Thursday, February 21, 2008

How to build a Google

Yahoo recently announced that it had shifted a significant portion of its search engine to Hadoop, a software project Yahoo has been involved in since 2006 that is designed to handle large-scale distributed computing tasks, ala Google. The Yahoo Search Webmap application runs on a 10,000 core Linux cluster and is producing data that is used in every Yahoo Web search query.

In December 2004, Google published a paper on the MapReduce algorithm. MapReduce allows Google to run large scale computations across large clusters of servers. Doug Cutting, an open source advocate and developer of the Lucene search technology, realized the importance of the paper in extending Lucene to allow for large search problems. He created Hadoop to allow applications based on the MapReduce model to run on large clusters of commodity hardware.

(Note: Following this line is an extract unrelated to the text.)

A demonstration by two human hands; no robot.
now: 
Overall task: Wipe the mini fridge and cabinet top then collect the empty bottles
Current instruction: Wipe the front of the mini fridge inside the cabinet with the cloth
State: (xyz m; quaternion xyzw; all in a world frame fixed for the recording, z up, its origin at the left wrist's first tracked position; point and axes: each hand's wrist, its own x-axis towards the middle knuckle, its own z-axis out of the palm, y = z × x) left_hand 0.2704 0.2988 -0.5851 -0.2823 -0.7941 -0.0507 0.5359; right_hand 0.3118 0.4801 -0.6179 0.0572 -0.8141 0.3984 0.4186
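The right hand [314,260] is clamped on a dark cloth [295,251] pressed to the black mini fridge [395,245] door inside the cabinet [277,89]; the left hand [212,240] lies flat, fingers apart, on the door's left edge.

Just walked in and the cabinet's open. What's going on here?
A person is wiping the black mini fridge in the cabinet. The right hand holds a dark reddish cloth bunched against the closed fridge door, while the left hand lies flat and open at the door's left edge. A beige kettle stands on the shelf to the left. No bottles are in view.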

What follows is the time line defined by Yahoo as they announce their involvement in Hadoop in 2007:
  • 2004 - Initial versions of what is now Hadoop Distributed File System and Map-Reduce implemented by Doug Cutting & Mike Cafarella
  • December 2005 - Nutch ported to the new framework. Hadoop runs reliably on 20 nodes.
  • January 2006 - Doug Cutting joins Yahoo!
  • February 2006 - Apache Hadoop project official started to support the standalone development of Map-Reduce and HDFS.
  • March 2006 - Formation of the Yahoo! Hadoop team
  • May 2006 - Yahoo sets up a Hadoop research cluster - 300 nodes
  • April 2006 - Sort benchmark run on 188 nodes in 47.9 hours
  • May 2006 - Sort benchmark run on 500 nodes in 42 hours (better hardware than April benchmark)
  • October 2006 - Research cluster reaches 600 Nodes
  • December 2006 - Sort times 20 nodes in 1.8 hrs, 100 nodes in 3.3 hrs, 500 nodes in 5.2 hrs, 900 nodes in 7.8
  • January 2006 - Research cluster reaches 900 node
  • April 2007 - Research clusters - 2 clusters of 1000 nodes
According to Yahoo, "the Webmap build starts with every Web page crawled by Yahoo! and produces a database of all known Web pages and sites on the internet and a vast array of data about every page and site. This derived data feeds the Machine Learned Ranking algorithms at the heart of Yahoo! Search." [Source]

The size of the output from this process is over 300TB (compressed) with over 5 Petabytes of raw disk used in the production cluster and roughly 1 trillion links between pages in the index. [Source]

These numbers don't come close to those published by Google, where as of last September Google was processing 20,000 terabytes of data (20 petabytes) a day : [Source]


In Shanghai last November IBM announced their plans for Blue Cloud. IBM's initiative represents their first foray into what is referred to as "Cloud Computing". Blue Cloud is a series of cloud computing offerings "that will allow corporate data centers to operate more like the Internet by enabling computing across a distributed, globally accessible fabric of resources, rather than on local machines or remote server farms."

At the heart of Blue Cloud lies Hadoop which will be used for parallel workload scheduling. It appears IBM's initiative is to have corporate customers running their Web 2.0 applications in the Blue Cloud on their hardware and software stack, but given IBM's large corporate base I wouldn't be surprised to see IBM offering to train, build and support the infrastructure in corporate data centers as well.

It would appear that Google paper written back in 2004 has legs. Yahoo and IBM are changing the very infrastructure they use to provide their service offerings based largely on a freely available implementation of both Hadoop MapReduce and the Hadoop Distributed File System that accompanies it.

There are some very good tutorials online for building your own single-node or multi-node Hadoop clusters. The tutorials will even walk you through a MapReduce WordCount example that uses your clusters to count the number of times a word occurs. The input is text files and the output is text files, each line of which contains a word and the count of how often it occurred, separated by a tab. Having walked through these exercises I have the desire now to wire my basement up with racks of motherboards, hard drives and power supplies, or, perhaps a more economical and less "wife leaving me" effort would be to use the power of Amazon's Web Services.

Utilizing Amazon's EC2 and S3 services you can run massive Hadoop clusters. The combination of AWS and Hadoop will allow developers to write scalable algorithms and then bring up large numbers of servers for computing power which can then be shut down when they are not needed.

The Hadoop project has gained some significant momentum over the last year and it appears ready for large scale production use. Yahoo and IBM have access to an existing infrastructure to build out services around Hadoop. We have the infrastructure on loan to us through Amazon's Web Services if we want it. It will be interesting to see what comes of it and how far a good idea, ripe for this type of large scale distributed computing environment, can go.